Fig. 1 is a schematic structural diagram of an on-vehicle thermostat control system provided in an embodiment of the present application;
fig. 2 is a schematic structural diagram of a vehicle-mounted thermostat control system for cooling a thermostat according to an embodiment of the present application;
FIG. 3 is a schematic structural diagram of a vehicle-mounted thermostat control system for heating a thermostat according to an embodiment of the present disclosure;
fig. 4 is a flowchart of a temperature control method according to an embodiment of the present disclosure.
Detailed Description
To make the objects, technical solutions and advantages of the embodiments of the present application more clear, the embodiments of the present application will be further described in detail with reference to the accompanying drawings.
Before the embodiments of the present application are explained in detail, the application scenarios provided in the embodiments of the present application are introduced.
With the continuous development of science and technology, automobiles are also gradually becoming the tools of riding instead of walk for people. The automobile brings convenience to people going out, and meanwhile, the comfort of the automobile is also paid more and more attention to. For example, an automobile can adjust the internal temperature of the automobile through an air conditioning system, so that the internal temperature of the automobile meets the requirements of users. If people take the automobile in summer, the temperature in the automobile can be reduced, so that the cooling effect is achieved.

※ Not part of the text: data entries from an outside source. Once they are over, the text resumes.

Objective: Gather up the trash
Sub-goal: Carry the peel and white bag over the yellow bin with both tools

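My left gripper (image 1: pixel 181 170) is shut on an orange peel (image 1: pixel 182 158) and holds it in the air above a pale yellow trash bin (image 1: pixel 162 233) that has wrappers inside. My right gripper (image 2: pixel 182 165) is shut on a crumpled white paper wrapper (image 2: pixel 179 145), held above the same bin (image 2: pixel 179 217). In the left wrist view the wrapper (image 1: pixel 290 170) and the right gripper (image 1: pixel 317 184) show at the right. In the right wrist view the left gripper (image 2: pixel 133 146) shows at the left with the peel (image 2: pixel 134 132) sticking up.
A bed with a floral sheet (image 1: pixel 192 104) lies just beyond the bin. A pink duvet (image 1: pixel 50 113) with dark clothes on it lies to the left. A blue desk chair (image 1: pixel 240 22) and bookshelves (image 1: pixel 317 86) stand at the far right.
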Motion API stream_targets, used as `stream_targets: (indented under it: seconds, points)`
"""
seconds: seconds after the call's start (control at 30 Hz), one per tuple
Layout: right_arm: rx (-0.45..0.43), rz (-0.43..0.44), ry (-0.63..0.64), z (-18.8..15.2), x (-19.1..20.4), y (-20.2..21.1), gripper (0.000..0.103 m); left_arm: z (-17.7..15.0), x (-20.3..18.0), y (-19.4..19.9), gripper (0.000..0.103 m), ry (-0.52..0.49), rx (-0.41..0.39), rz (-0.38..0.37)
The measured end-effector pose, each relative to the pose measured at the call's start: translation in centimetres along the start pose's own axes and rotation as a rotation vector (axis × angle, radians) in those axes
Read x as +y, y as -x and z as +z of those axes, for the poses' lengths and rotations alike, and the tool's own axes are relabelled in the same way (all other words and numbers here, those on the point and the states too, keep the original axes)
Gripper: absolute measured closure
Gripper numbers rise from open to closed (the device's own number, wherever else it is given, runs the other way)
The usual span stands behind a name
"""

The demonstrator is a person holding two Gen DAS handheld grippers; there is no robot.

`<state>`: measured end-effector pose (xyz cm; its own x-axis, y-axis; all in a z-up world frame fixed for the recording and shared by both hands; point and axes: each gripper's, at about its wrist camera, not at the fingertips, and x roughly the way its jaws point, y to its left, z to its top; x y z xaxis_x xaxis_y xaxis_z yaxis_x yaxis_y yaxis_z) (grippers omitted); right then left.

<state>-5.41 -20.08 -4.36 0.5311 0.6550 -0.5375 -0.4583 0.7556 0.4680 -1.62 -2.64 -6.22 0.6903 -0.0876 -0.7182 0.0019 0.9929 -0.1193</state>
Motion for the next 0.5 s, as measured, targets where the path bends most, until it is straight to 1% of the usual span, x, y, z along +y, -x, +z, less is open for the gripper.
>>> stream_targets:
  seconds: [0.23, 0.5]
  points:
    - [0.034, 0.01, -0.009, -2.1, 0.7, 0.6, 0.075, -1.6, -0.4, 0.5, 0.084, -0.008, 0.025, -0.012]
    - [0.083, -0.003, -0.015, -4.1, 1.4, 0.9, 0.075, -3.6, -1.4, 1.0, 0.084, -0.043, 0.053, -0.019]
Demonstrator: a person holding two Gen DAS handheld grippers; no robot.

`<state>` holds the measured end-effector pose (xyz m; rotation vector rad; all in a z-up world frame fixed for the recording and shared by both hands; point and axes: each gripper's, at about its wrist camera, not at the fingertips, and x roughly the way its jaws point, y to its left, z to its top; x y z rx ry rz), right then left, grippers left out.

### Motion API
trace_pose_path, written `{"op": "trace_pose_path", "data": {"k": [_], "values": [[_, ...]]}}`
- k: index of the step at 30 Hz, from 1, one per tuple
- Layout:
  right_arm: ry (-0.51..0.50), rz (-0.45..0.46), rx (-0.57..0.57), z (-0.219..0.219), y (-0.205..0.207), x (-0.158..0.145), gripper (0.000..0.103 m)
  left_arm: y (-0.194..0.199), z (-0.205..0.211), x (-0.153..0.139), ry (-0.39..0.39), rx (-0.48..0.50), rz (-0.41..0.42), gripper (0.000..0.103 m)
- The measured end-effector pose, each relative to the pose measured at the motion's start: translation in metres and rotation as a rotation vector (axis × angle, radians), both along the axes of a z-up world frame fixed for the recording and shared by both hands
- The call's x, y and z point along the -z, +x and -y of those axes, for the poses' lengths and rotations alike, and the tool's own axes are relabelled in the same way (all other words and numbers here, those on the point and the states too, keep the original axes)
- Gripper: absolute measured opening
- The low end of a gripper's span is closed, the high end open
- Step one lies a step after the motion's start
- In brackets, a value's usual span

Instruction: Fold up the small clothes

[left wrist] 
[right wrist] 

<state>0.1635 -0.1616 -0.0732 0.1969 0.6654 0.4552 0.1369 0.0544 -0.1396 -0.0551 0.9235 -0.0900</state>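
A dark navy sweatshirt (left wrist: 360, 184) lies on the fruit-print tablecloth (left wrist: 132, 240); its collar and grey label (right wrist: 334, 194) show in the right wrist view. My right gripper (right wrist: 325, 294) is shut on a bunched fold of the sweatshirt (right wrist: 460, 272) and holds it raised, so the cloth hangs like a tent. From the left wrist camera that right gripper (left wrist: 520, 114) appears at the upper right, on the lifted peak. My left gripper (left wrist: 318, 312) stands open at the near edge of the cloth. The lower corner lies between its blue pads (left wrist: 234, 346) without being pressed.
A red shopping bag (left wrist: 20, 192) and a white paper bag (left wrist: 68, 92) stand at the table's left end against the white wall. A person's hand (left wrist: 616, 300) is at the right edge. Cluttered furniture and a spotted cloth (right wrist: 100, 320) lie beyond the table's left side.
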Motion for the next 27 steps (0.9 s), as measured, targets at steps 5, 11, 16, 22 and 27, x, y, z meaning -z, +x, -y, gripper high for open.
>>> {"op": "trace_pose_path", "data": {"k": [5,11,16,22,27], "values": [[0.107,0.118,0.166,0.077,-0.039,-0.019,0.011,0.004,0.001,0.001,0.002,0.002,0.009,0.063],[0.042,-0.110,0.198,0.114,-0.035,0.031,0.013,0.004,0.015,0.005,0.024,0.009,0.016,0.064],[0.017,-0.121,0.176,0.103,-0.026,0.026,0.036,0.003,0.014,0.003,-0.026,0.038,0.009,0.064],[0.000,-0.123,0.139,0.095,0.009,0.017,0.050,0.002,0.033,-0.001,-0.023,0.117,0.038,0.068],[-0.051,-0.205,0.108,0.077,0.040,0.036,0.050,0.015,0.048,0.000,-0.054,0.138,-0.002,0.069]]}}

At present, an air conditioning system on an automobile can only adjust the internal integral temperature of the automobile, and cannot perform special heat preservation or cooling treatment on certain articles on the automobile, such as heat preservation treatment on food and hot soup and fresh-keeping treatment on fruits. Therefore, a user needs to prepare a heat preservation box or an ice bag for heat preservation or fresh-keeping treatment of the articles, so that the operation of the user is increased, and inconvenience is brought to the user.
Therefore, the original air conditioning system of the vehicle is utilized to provide the vehicle-mounted constant temperature control system, so that the temperature of the vehicle is reduced when the space of the vehicle is cooled. Moreover, the vehicle-mounted constant temperature control system can also realize the heating effect on the constant temperature box. Like this, through heating or cooling to the thermostated container, and then reach the effect of heating or cooling to article on the thermostated container to satisfy the user and keep warm or fresh-keeping demand to article. That is, the on-vehicle constant temperature control system that this application embodiment provided can intelligent adjustment vehicle goes up the temperature of temperature control box, provides more comfortable practical function for the user.
The vehicle-mounted thermostat control system in the embodiment of the present application is explained in detail below.
The embodiment of the application provides an on-board thermostatic control system, and as shown in fig. 1, the on-board thermostatic control system 100 includes a compressor 101, a condenser 102, a first evaporator 103, a second evaporator 104, a heat exchange pipeline 105, a thermostatic pipeline 106, and a thermostat 107.
Wherein an outlet of the compressor 101 is connected to an inlet of the condenser 102, a first outlet of the condenser 102 is connected to an inlet of the first evaporator 103, an outlet of the first evaporator 103 is connected to an inlet of the compressor 101, and the first evaporator 103 is used to provide cool air to an indoor space of the vehicle. A second outlet of the condenser 102 is connected to an inlet of the second evaporator 104, an outlet of the second evaporator 104 is connected to an inlet of the compressor 101, the second evaporator 104 contacts the heat exchange pipeline 105, two ends of the heat exchange pipeline 105 are respectively connected to two ends of the constant temperature pipeline 106, and the constant temperature pipeline 106 surrounds the constant temperature box 107 to cool the constant temperature box 107.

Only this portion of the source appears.